El asesinato de la Tía Casca, la última bruja de Trasmoz

La caza de brujas no se encontraba en su punto más álgido a mediados del siglo XIX, pero el pueblo de Trasmoz se levantó igualmente en estos años. Parece que fue un ataque de ira, seguramente provocado por el miedo que sentían hacia una de sus vecinas. Habían acusado a la Tía Casca de bruja desde siempre. No se fiaban de su modo de vida, de cómo se relacionaba ni de los paseos que daba por las inmediaciones del pueblo, recorriendo senderos que no eran para una mujer solitaria. Poco a poco la leyenda en torno a ella fue creciendo. En un pueblo, por cierto, bastante dado a las leyendas. Hoy en día es el único pueblo excomulgado de España, aunque no por este crimen conjunto contra una mujer inocente e indefensa.

La verdad según la acusación

Trasmoz, Zaragoza. | Shutterstock

Por todos nosotros era bien sabido que allá en lo alto del castillo se reunían las brujas para celebrar sus despreciables aquelarres. Acudían los sábados cuando la oscuridad era total, cuando ya las campanas de la iglesia habían anunciado el toque de las ánimas. Llegaban montadas en sus escobas y una vez allí practicaban ritos crueles, satánicos.

De entre todas las brujas pecadoras, en Trasmoz temíamos especialmente a la llamada Tía Casca.

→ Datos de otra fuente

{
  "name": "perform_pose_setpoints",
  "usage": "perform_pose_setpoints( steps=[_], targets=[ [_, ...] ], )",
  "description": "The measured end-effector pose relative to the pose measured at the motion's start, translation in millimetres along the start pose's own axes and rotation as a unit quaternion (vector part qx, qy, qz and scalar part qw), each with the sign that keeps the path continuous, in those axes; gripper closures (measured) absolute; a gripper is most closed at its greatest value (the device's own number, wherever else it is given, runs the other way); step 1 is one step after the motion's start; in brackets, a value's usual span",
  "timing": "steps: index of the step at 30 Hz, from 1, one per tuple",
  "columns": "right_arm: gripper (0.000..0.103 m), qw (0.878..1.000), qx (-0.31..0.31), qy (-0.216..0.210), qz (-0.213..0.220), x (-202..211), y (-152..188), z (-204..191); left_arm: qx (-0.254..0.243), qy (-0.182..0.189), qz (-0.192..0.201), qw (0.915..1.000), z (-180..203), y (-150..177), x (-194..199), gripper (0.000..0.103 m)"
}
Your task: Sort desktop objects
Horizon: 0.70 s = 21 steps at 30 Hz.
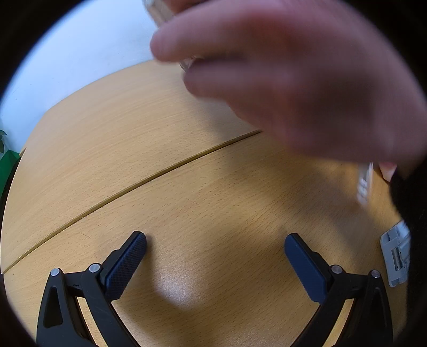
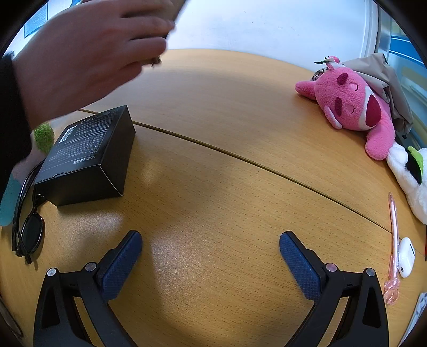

Era una mujer alta pero de cuerpo encorvado, de brazos deformes y greñas blancas que cubrían su rostro como si de serpientes se tratase. Había provocado la muerte de nuestros animales y había echado males de ojo a diestro y siniestro, provocando la desgracia de muchas familias. Incluso se colaba en nuestros hogares para azotar a nuestros hijos mientras dormían. Se sabe que había envenenado la hierba que pisábamos, esperando, con total seguridad, que todos terminásemos corriendo un destino nefasto.

Cuando en el pueblo nos cansamos de sus malas prácticas, de sus conjuros y su brujería, y en vista de que las autoridades no hacían nada por librarnos de la presencia de una enviada del mal, tuvimos que tomarnos la justicia por nuestra cuenta. No había una sola alma cristiana en Trasmoz que no estuviera cansada de la Tía Casca.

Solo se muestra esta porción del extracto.